Work task :: The entries below are to be copied exactly, with nothing left out.
** Information follows **
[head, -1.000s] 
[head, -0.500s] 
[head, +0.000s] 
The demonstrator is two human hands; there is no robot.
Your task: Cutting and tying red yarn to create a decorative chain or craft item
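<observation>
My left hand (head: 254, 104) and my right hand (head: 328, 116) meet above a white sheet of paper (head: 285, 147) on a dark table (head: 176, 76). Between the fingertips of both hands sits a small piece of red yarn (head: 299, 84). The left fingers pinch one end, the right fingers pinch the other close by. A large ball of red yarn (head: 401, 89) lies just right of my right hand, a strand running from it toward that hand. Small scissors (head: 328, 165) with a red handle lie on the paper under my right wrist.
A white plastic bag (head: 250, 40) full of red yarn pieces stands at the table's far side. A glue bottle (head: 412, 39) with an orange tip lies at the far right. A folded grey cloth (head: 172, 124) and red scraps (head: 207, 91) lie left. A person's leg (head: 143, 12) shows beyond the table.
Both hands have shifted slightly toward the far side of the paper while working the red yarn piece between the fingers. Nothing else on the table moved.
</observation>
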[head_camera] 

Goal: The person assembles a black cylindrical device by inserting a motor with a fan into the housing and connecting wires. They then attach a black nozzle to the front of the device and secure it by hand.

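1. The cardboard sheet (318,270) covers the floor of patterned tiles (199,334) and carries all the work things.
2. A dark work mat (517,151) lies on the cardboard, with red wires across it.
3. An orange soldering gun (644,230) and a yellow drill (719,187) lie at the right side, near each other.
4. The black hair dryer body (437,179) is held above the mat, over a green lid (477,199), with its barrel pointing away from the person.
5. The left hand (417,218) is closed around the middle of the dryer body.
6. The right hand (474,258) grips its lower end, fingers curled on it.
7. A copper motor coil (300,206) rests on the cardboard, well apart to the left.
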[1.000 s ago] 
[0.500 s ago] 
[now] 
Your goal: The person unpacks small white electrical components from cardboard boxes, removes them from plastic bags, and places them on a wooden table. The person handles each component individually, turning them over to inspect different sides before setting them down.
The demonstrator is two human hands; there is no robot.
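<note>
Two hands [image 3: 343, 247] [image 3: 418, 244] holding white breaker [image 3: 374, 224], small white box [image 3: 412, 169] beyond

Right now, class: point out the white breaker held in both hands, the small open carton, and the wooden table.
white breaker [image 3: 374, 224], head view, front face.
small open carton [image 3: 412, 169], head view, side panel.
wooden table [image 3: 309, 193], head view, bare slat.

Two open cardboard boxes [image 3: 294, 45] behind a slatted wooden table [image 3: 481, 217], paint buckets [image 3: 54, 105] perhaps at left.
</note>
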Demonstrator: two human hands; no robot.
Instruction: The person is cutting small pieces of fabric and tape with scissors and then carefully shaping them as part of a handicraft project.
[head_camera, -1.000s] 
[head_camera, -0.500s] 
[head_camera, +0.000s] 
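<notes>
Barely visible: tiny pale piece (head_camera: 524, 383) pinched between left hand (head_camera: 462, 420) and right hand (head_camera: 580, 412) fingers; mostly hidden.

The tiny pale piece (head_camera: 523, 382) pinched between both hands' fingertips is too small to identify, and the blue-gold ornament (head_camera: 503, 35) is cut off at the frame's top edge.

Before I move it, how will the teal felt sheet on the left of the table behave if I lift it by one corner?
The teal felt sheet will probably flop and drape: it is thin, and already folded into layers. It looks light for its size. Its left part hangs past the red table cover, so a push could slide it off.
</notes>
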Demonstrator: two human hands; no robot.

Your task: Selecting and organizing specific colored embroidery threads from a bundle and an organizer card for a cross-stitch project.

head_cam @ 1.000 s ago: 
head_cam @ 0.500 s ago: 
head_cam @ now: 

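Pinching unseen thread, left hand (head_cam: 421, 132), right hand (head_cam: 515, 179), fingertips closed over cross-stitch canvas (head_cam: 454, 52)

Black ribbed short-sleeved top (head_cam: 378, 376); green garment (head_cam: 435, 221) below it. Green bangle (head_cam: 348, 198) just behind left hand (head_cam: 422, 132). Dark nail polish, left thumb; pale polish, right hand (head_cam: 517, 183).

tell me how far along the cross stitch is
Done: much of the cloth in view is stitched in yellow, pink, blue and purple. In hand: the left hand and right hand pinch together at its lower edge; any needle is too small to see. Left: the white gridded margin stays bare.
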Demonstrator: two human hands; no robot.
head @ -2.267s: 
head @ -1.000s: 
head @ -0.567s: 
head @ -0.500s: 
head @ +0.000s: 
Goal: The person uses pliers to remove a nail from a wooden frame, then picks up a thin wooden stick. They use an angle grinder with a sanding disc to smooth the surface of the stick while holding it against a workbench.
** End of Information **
Reply to the task ::
[head, -1.000s] 
[head, -0.500s] 
[head, +0.000s] 
The demonstrator is two human hands; there is no robot.
Your task: Cutting and tying red yarn to create a decorative chain or craft item
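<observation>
My left hand (head: 254, 104) and my right hand (head: 328, 116) meet above a white sheet of paper (head: 285, 147) on a dark table (head: 176, 76). Between the fingertips of both hands sits a small piece of red yarn (head: 299, 84). The left fingers pinch one end, the right fingers pinch the other close by. A large ball of red yarn (head: 401, 89) lies just right of my right hand, a strand running from it toward that hand. Small scissors (head: 328, 165) with a red handle lie on the paper under my right wrist.
A white plastic bag (head: 250, 40) full of red yarn pieces stands at the table's far side. A glue bottle (head: 412, 39) with an orange tip lies at the far right. A folded grey cloth (head: 172, 124) and red scraps (head: 207, 91) lie left. A person's leg (head: 143, 12) shows beyond the table.
Both hands have shifted slightly toward the far side of the paper while working the red yarn piece between the fingers. Nothing else on the table moved.
</observation>
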[head_camera] 

Goal: The person assembles a black cylindrical device by inserting a motor with a fan into the housing and connecting wires. They then attach a black nozzle to the front of the device and secure it by hand.

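1. The cardboard sheet (318,270) covers the floor of patterned tiles (199,334) and carries all the work things.
2. A dark work mat (517,151) lies on the cardboard, with red wires across it.
3. An orange soldering gun (644,230) and a yellow drill (719,187) lie at the right side, near each other.
4. The black hair dryer body (437,179) is held above the mat, over a green lid (477,199), with its barrel pointing away from the person.
5. The left hand (417,218) is closed around the middle of the dryer body.
6. The right hand (474,258) grips its lower end, fingers curled on it.
7. A copper motor coil (300,206) rests on the cardboard, well apart to the left.
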[1.000 s ago] 
[0.500 s ago] 
[now] 
Your goal: The person unpacks small white electrical components from cardboard boxes, removes them from plastic bags, and places them on a wooden table. The person handles each component individually, turning them over to inspect different sides before setting them down.
The demonstrator is two human hands; there is no robot.
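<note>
Two hands [image 3: 343, 247] [image 3: 418, 244] holding white breaker [image 3: 374, 224], small white box [image 3: 412, 169] beyond

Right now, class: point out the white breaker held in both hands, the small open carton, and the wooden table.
white breaker [image 3: 374, 224], head view, front face.
small open carton [image 3: 412, 169], head view, side panel.
wooden table [image 3: 309, 193], head view, bare slat.

Two open cardboard boxes [image 3: 294, 45] behind a slatted wooden table [image 3: 481, 217], paint buckets [image 3: 54, 105] perhaps at left.
</note>
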Demonstrator: two human hands; no robot.
Instruction: The person is cutting small pieces of fabric and tape with scissors and then carefully shaping them as part of a handicraft project.
[head_camera, -1.000s] 
[head_camera, -0.500s] 
[head_camera, +0.000s] 
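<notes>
Barely visible: tiny pale piece (head_camera: 524, 383) pinched between left hand (head_camera: 462, 420) and right hand (head_camera: 580, 412) fingers; mostly hidden.

The tiny pale piece (head_camera: 523, 382) pinched between both hands' fingertips is too small to identify, and the blue-gold ornament (head_camera: 503, 35) is cut off at the frame's top edge.

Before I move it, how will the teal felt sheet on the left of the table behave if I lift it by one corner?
The teal felt sheet will probably flop and drape: it is thin, and already folded into layers. It looks light for its size. Its left part hangs past the red table cover, so a push could slide it off.
</notes>
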Demonstrator: two human hands; no robot.

Your task: Selecting and organizing specific colored embroidery threads from a bundle and an organizer card for a cross-stitch project.

head_cam @ 1.000 s ago: 
head_cam @ 0.500 s ago: 
head_cam @ now: 

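Pinching unseen thread, left hand (head_cam: 421, 132), right hand (head_cam: 515, 179), fingertips closed over cross-stitch canvas (head_cam: 454, 52)

Black ribbed short-sleeved top (head_cam: 378, 376); green garment (head_cam: 435, 221) below it. Green bangle (head_cam: 348, 198) just behind left hand (head_cam: 422, 132). Dark nail polish, left thumb; pale polish, right hand (head_cam: 517, 183).

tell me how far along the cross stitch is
Done: much of the cloth in view is stitched in yellow, pink, blue and purple. In hand: the left hand and right hand pinch together at its lower edge; any needle is too small to see. Left: the white gridded margin stays bare.
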Demonstrator: two human hands; no robot.
head @ -2.267s: 
head @ -1.000s: 
head @ -0.567s: 
head @ -0.500s: 
head @ +0.000s: 
Goal: The person uses pliers to remove a nail from a wooden frame, then picks up a thin wooden stick. They use an angle grinder with a sanding disc to smooth the surface of the stick while holding it against a workbench.

What is written here forms the complete answer.